Sir Albert Howard Botaniste britannique, sir Albert Howard a travaillé pendant 25 ans sur les questions agricoles en Inde. Il a notamment dirigé l’Institute of Plant Industry à Indore. Considéré comme le père de l’agriculture biologique moderne, il a fortement inspiré Lady Eve Balfour ainsi que le mouvement d’agriculture biologique américain. Convaincu qu’un bon humus renforce la fertilité du sol et par conséquent garantit la santé des plantes, du bétail et du genre humain, Howard concentre ses travaux sur le développement d’un compost idéal. Inspiré par la philosophie indienne, il élabore sa « grande loi du retour », qui édicte la nécessité d’un retour de tous les déchets d’origine biologique à la nature, étape indispensable pour clore le « cycle de la vie ». À partir des années trente, sir Albert Howard devient le principal opposant aux engrais chimiques. Il affirme : « Le long empoisonnement de la vie du sol par des engrais artificiels est l’une des pires calamités qui aient pu arriver à l’agriculture et à l’humanité. » Dans son ouvrage principal, Un testament agricole, il exprime une critique de la société imprégnée d’une nostalgie réactionnaire d’un monde révolu.
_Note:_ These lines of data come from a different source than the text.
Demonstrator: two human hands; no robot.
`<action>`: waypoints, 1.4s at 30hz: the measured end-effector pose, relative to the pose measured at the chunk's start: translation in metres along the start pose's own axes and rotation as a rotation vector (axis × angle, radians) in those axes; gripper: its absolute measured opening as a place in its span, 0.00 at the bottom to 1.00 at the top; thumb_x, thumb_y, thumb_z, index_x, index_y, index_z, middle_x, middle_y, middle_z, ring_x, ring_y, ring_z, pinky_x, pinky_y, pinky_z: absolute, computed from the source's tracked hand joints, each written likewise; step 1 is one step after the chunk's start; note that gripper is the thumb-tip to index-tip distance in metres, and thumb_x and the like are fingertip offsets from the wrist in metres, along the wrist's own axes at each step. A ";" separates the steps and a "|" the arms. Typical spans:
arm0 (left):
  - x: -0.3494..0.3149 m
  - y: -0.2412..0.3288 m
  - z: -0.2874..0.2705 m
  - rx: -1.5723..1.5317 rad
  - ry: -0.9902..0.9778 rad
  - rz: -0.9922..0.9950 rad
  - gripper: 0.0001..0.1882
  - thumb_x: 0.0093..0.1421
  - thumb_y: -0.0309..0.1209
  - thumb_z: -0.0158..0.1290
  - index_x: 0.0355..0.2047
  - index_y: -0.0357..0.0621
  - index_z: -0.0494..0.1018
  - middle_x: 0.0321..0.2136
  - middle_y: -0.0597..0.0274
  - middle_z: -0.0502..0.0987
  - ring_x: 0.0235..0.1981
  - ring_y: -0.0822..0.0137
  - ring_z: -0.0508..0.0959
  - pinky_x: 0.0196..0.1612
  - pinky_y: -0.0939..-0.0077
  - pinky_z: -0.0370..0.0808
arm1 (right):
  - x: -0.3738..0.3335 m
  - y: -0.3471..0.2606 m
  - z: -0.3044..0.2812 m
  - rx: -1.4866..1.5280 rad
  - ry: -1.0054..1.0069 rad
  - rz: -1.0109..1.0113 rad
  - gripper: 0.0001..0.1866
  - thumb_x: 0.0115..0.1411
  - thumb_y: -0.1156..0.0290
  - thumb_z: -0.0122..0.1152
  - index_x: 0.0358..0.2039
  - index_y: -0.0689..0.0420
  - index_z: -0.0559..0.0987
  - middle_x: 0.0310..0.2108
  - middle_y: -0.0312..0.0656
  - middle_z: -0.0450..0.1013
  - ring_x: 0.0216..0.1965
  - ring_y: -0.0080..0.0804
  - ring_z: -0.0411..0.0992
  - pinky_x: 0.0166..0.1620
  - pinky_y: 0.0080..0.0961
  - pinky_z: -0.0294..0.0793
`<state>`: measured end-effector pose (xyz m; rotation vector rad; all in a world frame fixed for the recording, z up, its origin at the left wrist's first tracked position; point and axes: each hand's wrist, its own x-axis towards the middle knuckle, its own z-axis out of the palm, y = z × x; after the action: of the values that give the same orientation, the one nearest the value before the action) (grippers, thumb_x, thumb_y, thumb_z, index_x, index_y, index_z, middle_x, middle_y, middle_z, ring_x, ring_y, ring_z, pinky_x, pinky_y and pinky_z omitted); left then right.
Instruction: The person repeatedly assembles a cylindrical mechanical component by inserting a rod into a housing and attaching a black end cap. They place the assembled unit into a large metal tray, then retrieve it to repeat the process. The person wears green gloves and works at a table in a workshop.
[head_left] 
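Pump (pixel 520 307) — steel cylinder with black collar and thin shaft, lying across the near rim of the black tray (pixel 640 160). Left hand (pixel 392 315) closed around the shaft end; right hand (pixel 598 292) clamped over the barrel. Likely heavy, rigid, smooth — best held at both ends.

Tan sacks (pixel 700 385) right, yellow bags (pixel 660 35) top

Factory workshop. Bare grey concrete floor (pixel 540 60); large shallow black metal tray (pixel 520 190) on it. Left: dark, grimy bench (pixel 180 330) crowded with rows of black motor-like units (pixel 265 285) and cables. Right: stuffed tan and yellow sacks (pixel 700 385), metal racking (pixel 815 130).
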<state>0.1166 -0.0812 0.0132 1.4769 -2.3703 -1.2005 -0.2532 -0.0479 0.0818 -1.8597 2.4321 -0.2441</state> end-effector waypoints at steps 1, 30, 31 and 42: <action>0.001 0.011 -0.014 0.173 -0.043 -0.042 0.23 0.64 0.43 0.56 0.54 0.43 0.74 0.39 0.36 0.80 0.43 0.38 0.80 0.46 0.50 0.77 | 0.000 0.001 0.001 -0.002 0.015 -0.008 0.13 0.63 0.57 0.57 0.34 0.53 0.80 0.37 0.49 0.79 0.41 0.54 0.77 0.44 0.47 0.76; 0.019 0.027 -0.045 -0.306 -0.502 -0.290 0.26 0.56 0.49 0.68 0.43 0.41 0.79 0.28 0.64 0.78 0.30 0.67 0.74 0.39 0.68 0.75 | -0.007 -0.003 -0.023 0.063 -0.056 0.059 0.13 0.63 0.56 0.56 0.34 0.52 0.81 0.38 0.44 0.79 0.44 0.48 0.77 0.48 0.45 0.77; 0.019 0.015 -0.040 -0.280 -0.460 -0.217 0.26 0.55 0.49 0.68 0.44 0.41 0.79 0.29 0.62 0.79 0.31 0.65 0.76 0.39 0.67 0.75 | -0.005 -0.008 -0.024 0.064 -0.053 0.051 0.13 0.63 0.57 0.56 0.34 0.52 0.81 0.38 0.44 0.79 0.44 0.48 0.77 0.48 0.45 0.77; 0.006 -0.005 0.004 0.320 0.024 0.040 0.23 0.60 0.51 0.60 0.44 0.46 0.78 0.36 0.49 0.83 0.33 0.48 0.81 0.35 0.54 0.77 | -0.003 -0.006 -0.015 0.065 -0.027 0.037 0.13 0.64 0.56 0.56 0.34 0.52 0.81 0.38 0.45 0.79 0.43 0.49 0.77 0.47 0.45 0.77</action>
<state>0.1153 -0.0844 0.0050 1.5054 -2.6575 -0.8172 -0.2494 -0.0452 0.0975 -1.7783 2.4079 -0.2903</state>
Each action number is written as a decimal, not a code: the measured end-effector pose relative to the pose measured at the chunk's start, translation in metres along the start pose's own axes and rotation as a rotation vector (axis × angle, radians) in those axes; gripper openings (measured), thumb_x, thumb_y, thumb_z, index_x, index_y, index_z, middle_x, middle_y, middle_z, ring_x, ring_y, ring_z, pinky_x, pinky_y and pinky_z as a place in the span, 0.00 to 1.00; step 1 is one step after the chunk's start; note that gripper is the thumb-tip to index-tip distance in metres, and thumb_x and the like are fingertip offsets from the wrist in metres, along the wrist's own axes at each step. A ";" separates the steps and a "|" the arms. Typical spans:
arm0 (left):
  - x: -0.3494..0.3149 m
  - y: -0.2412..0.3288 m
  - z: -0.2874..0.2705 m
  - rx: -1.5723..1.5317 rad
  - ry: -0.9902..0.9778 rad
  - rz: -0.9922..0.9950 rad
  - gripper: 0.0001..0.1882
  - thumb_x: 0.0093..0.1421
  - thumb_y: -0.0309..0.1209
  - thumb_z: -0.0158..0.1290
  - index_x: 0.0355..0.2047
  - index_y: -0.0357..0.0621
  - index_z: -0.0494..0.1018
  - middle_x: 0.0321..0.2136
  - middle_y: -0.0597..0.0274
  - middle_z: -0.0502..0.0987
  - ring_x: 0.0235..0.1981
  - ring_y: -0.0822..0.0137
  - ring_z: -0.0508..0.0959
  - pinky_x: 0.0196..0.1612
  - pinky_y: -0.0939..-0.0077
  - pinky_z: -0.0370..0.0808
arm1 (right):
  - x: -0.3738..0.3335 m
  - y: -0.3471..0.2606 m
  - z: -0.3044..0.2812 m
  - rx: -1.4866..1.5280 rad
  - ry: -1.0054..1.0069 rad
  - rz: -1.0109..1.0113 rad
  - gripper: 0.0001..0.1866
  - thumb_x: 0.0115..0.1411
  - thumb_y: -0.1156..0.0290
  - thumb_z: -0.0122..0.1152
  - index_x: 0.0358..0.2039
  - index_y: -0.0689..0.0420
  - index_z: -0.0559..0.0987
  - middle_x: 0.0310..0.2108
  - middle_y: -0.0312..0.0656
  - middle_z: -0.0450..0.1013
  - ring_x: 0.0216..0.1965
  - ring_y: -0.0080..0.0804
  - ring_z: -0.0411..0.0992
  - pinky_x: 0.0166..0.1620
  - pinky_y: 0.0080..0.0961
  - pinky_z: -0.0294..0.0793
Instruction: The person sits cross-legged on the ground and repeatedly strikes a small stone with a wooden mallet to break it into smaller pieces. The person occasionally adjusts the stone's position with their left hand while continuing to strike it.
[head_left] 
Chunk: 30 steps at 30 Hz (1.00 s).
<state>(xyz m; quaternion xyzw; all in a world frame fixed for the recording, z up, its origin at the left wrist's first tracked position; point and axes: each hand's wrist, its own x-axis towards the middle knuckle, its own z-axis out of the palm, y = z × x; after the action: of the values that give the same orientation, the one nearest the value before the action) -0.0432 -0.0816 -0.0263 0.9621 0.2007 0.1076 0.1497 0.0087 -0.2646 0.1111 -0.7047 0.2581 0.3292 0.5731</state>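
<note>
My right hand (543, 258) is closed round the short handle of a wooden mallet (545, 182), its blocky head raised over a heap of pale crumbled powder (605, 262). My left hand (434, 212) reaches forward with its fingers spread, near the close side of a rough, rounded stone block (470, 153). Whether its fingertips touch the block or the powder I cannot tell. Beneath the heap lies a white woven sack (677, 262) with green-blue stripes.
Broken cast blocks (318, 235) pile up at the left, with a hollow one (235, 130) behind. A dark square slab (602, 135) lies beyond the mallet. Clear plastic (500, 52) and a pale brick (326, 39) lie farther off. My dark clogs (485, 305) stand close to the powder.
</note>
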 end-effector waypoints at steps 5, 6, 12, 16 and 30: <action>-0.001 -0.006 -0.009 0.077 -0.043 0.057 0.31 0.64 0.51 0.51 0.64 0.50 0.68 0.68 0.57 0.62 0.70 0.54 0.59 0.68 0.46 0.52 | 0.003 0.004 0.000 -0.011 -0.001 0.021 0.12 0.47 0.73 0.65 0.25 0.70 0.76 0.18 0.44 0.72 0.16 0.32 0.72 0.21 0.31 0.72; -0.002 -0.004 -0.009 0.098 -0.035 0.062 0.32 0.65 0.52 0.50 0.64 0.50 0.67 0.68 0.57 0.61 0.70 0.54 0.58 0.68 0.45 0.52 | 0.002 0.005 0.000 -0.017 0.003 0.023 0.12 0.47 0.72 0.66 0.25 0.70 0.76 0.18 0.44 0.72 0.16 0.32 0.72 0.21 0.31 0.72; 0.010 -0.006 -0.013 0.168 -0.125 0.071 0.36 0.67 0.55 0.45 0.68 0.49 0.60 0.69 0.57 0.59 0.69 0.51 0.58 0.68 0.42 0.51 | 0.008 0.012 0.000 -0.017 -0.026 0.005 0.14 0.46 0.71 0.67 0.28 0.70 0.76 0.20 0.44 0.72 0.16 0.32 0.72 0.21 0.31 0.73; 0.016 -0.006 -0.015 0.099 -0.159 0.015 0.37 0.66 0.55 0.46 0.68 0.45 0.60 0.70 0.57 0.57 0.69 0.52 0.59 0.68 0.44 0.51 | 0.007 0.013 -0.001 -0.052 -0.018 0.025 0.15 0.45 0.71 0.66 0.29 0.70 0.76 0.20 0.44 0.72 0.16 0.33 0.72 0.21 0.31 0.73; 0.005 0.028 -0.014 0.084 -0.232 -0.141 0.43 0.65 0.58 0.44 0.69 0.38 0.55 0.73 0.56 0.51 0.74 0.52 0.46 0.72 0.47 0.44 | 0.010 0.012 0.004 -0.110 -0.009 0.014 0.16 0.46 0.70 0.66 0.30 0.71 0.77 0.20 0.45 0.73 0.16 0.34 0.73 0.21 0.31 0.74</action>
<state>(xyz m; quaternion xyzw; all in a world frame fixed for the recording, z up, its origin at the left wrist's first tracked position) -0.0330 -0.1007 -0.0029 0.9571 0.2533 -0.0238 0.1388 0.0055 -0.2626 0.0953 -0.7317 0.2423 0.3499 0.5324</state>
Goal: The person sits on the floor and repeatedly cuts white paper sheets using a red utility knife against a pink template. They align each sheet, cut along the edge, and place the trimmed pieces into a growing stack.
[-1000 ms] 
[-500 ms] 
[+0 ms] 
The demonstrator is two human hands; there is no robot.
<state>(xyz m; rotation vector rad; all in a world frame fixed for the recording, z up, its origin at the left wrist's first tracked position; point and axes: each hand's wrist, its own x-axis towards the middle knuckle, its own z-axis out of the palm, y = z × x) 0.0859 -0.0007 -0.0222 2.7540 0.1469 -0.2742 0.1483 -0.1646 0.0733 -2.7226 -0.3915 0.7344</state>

Il consacre ainsi un chapitre entier à « l’intrusion de la science », conséquence de la révolution industrielle et de l’introduction des machines à vapeur. Pour lui, « une population rurale heureuse et satisfaite est le pilier le plus important pour la protection de notre patrie dans l’avenir ». Or, ajoute-t-il, la recherche agronomique, à la fin du XIXe siècle, a « été conçue pour faire du paysan un bandit plus habile, plutôt qu’un producteur de meilleurs aliments ».